Scan the entries and copy each line where the word "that" is present.
::: EXERCISE DATA :::
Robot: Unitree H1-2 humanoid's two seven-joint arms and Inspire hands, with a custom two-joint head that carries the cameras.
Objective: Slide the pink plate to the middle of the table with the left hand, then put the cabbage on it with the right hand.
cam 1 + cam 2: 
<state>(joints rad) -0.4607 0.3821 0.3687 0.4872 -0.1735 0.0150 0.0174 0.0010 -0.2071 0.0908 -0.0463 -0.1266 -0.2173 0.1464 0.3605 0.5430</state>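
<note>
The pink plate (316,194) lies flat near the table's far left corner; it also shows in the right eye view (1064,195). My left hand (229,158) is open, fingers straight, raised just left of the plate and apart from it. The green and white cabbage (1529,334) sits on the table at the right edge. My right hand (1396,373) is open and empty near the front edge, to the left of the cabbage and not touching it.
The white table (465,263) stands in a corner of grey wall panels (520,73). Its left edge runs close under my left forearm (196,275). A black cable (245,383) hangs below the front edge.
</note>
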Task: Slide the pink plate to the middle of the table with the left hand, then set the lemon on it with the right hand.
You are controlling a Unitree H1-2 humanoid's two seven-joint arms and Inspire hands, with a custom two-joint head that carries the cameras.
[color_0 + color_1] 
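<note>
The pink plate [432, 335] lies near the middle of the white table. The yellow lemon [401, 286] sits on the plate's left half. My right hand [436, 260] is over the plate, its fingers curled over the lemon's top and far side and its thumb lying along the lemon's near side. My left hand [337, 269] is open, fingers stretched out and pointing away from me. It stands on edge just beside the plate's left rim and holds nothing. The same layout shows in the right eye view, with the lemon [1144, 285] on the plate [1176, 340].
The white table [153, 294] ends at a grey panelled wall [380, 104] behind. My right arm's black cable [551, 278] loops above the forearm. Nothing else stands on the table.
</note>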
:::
TASK RESPONSE
Robot: Unitree H1-2 humanoid's two seven-joint arms and Inspire hands, with a custom two-joint head that carries the cameras.
You are controlling a Unitree H1-2 humanoid's two seven-joint arms and Inspire hands, with a custom two-joint head that carries the cameras.

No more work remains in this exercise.